Whenever "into" appears in a line of the entries below, that line counts; give the total only.

[Collected data]
★ ★ ★ ★ ★
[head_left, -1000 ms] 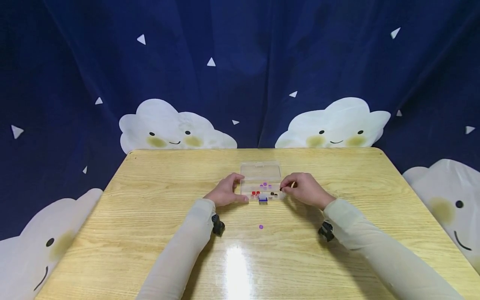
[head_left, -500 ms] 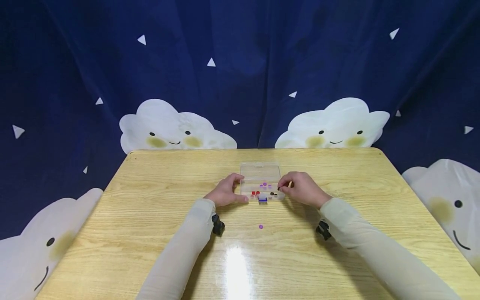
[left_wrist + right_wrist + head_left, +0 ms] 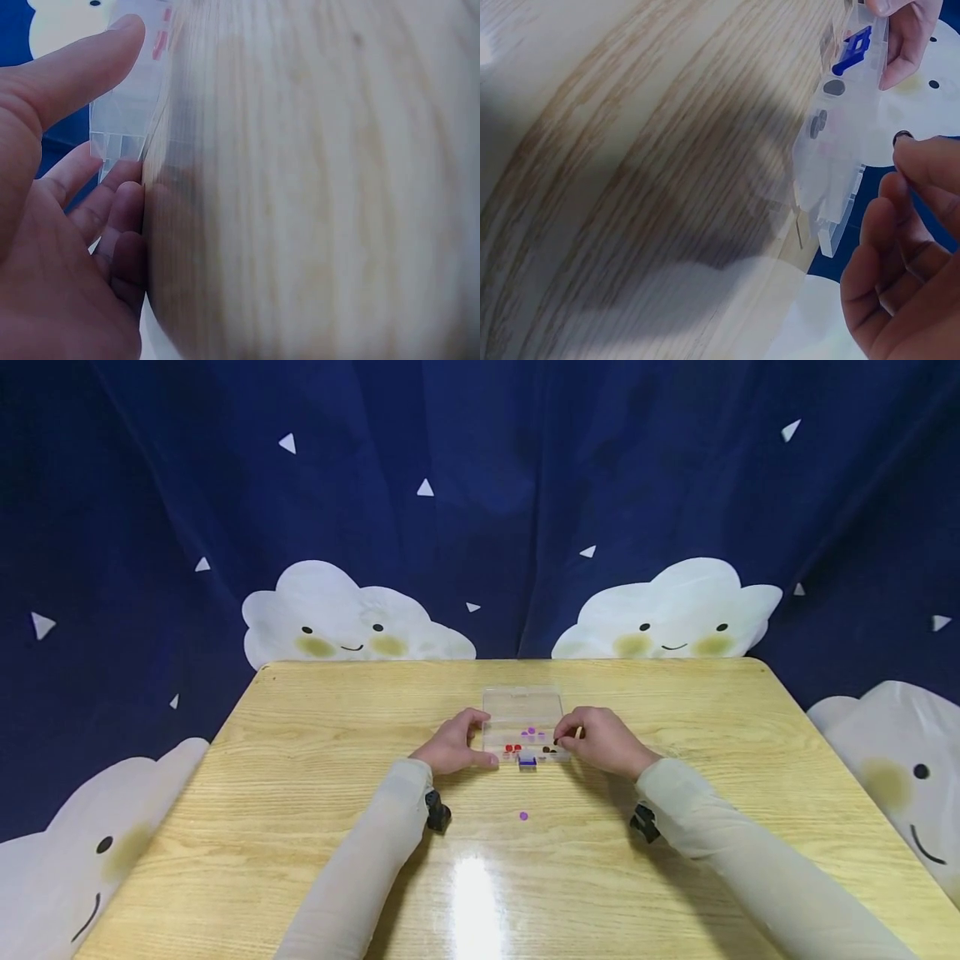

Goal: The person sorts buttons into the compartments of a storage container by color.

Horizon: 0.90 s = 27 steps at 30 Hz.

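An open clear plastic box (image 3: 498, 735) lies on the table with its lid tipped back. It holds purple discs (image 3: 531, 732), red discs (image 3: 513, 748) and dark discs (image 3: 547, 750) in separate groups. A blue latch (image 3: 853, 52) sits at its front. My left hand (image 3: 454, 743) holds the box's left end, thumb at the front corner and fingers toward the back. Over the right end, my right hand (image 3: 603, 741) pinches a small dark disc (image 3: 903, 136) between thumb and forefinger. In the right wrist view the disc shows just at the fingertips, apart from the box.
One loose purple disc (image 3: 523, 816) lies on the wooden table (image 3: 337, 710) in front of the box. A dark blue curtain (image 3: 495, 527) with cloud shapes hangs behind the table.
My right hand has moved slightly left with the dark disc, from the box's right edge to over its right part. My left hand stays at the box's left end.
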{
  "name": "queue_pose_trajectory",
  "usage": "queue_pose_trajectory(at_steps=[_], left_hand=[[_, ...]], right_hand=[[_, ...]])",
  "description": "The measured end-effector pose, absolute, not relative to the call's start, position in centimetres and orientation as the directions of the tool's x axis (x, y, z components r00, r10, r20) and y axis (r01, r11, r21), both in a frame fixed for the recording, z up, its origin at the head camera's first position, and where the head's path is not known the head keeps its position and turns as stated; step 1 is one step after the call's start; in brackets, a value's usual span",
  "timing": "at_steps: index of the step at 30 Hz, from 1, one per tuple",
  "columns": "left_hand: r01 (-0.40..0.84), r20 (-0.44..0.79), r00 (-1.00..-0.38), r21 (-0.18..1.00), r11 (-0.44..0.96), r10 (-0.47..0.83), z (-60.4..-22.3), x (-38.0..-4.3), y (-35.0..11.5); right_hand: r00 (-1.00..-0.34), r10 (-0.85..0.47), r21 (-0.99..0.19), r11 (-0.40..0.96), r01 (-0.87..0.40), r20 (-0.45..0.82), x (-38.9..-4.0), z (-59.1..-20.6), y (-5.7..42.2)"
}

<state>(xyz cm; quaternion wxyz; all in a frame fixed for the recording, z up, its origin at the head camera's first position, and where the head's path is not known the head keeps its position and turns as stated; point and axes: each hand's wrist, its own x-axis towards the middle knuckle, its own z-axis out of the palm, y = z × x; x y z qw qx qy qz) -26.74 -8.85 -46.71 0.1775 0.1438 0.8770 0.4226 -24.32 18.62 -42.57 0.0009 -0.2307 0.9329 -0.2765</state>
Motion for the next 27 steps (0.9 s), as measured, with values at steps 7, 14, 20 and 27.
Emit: queue_pose_trajectory(at_steps=[7,14,20,27], left_hand=[[0.108,-0.184,-0.896,0.793,0.599,0.404,-46.85,-26.89,-8.92],[0.113,-0.182,-0.894,0.792,0.6,0.409,-46.81,-26.79,-8.88],[0.12,-0.174,-0.901,0.779,0.615,0.397,-46.79,-26.81,-8.87],[0.12,-0.177,-0.901,0.775,0.62,0.396,-46.69,-26.75,-8.88]], right_hand=[[-0.897,-0.427,-0.512,0.748,-0.422,0.116,-24.47,-42.94,18.83],[-0.9,-0.422,-0.503,0.756,-0.418,0.112,-24.53,-43.19,18.78],[-0.901,-0.42,-0.505,0.757,-0.415,0.109,-24.44,-43.15,18.62],[-0.903,-0.42,-0.508,0.759,-0.407,0.096,-24.46,-43.42,18.45]])
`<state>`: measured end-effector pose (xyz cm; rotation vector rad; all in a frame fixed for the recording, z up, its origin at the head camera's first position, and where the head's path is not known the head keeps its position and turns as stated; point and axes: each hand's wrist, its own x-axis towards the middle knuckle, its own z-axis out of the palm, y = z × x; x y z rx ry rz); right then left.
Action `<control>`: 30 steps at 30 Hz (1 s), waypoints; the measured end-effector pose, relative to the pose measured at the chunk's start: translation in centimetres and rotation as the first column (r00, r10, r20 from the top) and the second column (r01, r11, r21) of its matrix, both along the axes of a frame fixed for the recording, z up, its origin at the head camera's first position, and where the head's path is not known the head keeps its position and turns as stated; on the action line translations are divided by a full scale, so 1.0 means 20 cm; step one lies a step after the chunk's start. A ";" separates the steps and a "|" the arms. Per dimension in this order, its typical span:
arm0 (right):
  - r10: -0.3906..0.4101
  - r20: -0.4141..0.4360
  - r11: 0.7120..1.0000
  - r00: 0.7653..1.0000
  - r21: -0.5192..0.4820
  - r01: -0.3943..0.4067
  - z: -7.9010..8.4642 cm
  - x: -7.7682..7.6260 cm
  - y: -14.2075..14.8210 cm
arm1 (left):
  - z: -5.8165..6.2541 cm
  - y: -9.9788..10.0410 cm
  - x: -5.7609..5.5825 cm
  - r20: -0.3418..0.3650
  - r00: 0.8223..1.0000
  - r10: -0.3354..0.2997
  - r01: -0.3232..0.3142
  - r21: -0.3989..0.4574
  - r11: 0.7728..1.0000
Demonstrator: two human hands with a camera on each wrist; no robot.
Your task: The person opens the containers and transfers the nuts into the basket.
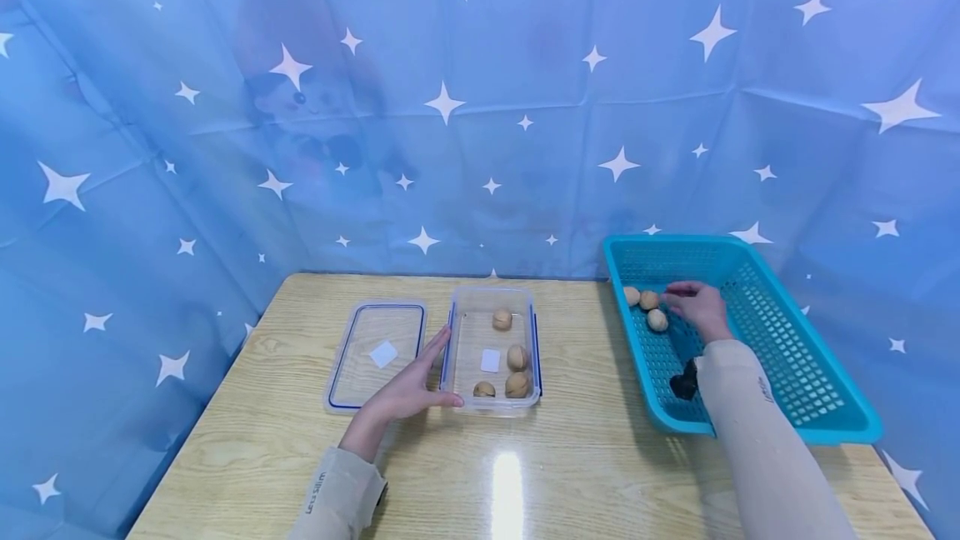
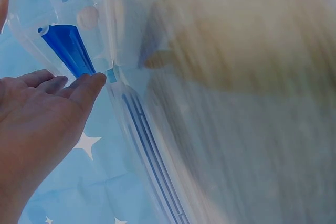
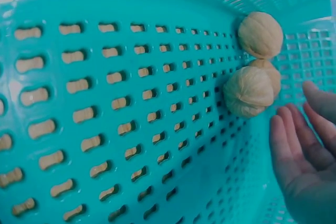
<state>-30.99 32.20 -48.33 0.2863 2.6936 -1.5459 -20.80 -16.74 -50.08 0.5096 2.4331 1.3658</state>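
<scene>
Walnuts (image 1: pixel 649 302) just beside right grip (image 1: pixel 701 308)

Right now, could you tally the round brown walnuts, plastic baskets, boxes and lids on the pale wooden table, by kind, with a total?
Round brown walnuts: 7 (4 in the box, 3 in the basket)
Teal perforated plastic basket: 1
Clear rectangular plastic box: 1
Clear rectangular plastic lid with a blue seal: 1
Total: 10
</scene>
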 end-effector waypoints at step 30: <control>0.062 -0.203 0.956 0.977 -0.270 -0.116 0.38 0.05 -0.25 | 0.00 0.00 0.00 0.002 1.000 -0.010 0.010 -0.007 1.000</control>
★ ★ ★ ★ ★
**Result for this task:** 2